Buzdokuz Şiir Teori ve Eleştiri Dergisi 3. sayısıyla okurunu selamlıyor. Genel yayın yönetmenliğini Hayriye Ünal’ın üstlendiği derginin editörleri arasında Hakan Şarkdemir, Murat Üstübal ve Atakan Yavuz’u; yayın kurulunda ise Burak Ş. Çelik, Hasan Bozdaş, Serkan Işın ve Zeynep Arkan’ın yer aldığını görüyoruz.

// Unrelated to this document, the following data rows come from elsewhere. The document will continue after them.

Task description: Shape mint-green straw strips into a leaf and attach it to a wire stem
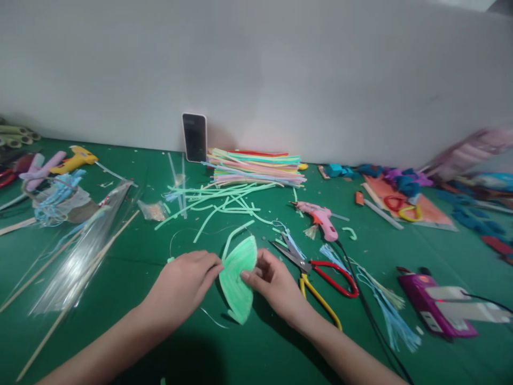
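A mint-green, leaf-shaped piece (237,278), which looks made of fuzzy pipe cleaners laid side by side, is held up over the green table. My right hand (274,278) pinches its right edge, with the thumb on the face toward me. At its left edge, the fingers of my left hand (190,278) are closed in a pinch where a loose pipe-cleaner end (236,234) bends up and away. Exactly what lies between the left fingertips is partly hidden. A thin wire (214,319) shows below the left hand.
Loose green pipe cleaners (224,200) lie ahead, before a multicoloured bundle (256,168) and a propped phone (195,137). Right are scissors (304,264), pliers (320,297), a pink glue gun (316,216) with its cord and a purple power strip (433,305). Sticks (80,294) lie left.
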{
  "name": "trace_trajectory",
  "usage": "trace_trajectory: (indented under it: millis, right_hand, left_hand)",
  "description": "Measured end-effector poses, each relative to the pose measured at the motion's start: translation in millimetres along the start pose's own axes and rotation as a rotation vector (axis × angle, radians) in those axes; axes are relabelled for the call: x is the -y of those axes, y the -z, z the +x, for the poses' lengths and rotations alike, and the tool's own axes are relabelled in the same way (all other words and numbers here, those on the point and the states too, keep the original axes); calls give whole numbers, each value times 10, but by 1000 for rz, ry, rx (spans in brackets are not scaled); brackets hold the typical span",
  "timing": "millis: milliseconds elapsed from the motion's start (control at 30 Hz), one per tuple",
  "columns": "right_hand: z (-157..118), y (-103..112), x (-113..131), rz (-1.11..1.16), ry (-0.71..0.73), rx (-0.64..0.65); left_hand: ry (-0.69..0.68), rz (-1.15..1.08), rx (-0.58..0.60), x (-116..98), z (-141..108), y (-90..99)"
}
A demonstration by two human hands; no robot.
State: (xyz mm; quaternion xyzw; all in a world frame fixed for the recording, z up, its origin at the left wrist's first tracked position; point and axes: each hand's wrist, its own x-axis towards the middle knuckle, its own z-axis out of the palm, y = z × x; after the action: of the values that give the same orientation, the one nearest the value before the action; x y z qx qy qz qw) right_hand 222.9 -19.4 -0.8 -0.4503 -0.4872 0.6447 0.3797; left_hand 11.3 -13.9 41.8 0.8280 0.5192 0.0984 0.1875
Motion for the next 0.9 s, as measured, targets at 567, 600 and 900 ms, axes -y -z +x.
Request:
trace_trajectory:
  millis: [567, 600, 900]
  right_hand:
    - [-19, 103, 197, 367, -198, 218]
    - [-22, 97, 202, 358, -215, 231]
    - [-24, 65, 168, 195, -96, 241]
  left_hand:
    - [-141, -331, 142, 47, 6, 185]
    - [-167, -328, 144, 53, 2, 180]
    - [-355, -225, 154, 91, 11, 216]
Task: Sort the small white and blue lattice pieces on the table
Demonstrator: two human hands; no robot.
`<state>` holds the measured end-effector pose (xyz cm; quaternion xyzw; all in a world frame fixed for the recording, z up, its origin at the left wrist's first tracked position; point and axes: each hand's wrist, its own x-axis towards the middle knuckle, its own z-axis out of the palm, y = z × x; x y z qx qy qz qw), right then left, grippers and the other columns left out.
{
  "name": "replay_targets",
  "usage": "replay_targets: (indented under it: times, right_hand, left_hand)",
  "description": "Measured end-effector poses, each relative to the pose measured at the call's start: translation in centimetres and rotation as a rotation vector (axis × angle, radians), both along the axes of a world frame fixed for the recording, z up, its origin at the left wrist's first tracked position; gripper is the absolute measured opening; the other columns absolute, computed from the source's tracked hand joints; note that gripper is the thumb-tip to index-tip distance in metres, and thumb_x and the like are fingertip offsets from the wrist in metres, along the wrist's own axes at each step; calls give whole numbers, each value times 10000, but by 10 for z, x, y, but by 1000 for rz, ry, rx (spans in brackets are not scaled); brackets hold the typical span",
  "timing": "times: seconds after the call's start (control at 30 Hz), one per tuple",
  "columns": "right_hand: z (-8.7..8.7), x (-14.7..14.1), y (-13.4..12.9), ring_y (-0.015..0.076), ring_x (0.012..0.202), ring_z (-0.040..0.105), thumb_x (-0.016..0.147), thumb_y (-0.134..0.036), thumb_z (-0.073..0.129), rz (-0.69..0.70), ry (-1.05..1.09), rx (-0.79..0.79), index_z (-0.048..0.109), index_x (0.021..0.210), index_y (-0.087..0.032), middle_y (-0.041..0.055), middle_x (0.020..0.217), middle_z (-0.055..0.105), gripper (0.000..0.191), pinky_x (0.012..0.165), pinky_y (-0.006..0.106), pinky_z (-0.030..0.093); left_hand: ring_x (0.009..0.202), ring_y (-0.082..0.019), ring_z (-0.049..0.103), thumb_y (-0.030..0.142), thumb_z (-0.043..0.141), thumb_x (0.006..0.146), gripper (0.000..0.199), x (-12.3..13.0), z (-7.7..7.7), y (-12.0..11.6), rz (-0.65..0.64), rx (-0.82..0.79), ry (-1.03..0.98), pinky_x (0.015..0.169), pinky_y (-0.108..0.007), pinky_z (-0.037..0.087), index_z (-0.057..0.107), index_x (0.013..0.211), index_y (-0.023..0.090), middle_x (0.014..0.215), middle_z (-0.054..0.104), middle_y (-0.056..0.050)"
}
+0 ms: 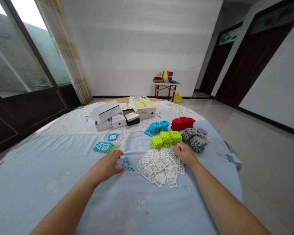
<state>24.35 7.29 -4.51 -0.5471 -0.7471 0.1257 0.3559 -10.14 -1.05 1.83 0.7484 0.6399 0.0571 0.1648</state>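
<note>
My left hand rests on the cloth with thumb and fingers apart, close beside a blue triangular piece with notched edges; I cannot tell whether the thumb touches it. Closed fingers show on my right hand, at the far right edge of a heap of white lattice pieces and just in front of the lime green notched pieces. Whatever it may pinch is hidden. Beyond my left hand lie blue notched pieces with white lattices on them and a smaller blue one.
Blue, red and grey pieces are stacked behind and right of the white heap. Farther back stand white boxes, a black open box and a yellow-white box. The round table's edge curves at right.
</note>
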Motion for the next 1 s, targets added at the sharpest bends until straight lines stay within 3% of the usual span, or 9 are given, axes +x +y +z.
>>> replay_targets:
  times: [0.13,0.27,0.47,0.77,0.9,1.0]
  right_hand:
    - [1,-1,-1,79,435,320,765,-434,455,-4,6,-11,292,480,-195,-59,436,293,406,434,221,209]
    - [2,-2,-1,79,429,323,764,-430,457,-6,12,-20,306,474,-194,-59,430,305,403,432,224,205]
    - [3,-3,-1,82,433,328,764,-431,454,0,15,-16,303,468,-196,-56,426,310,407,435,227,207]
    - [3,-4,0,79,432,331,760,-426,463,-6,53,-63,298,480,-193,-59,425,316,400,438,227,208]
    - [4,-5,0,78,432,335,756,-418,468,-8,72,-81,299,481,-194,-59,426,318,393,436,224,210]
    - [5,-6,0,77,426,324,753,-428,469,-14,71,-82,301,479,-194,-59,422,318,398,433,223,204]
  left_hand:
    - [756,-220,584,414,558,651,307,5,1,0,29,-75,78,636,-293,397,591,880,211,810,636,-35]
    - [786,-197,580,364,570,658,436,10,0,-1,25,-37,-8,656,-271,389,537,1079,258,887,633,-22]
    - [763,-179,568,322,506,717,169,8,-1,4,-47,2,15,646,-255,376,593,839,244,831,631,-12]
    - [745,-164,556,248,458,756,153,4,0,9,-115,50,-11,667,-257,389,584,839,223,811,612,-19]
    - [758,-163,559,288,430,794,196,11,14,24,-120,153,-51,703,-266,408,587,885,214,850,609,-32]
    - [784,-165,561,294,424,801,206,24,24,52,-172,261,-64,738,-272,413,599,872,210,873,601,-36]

Derginin ön iç kapağında Mert Özden şikayetvar.com’un parodosini yapmış. Arka iç kapakta ise Muhammed Yusuf Aktekin Albinn Planninc ile Srdjan Marangunic arasındaki bir satranç maçını şiire çevirmiş: “e4 d6: hamlemi yapıyorum çekiyorum bütün akrepleri mürekkebin kutsa yanılgısından, d4 f6: pedagojik bir geri çekilmeyle gururunu kırmadan okşuyorum, c3 g6: yıkılmadan devrimleşen, sevimsizleşen duvarları, f3g7: para sayıyorum oysa kitle imhalı gül saymalıydım ve terfi etmeliydim acemiliğe…”


Buzdokuz, adından da anlaşılacağı üzere şiiri merkeze alan bir dergi. İçeriğinde bolca şiir olması doğal bir durum ancak uzun zamandır bu kadar iyi şiiri bir arada görmediğimi belirtmek isterim. Özellikle Hasan Bozdaş’ın Yanlış Çizilmiş Bir Gökkuşağı, Burak Ş. Çelik’in Akrilik ve Madalyon Adam ve Süleyman Geleri’nin Bütün Ismarlama Korkuların Kara Gölgesinde başlıklı şiirlerinden birkaç alıntı yapmak yerinde olacaktır.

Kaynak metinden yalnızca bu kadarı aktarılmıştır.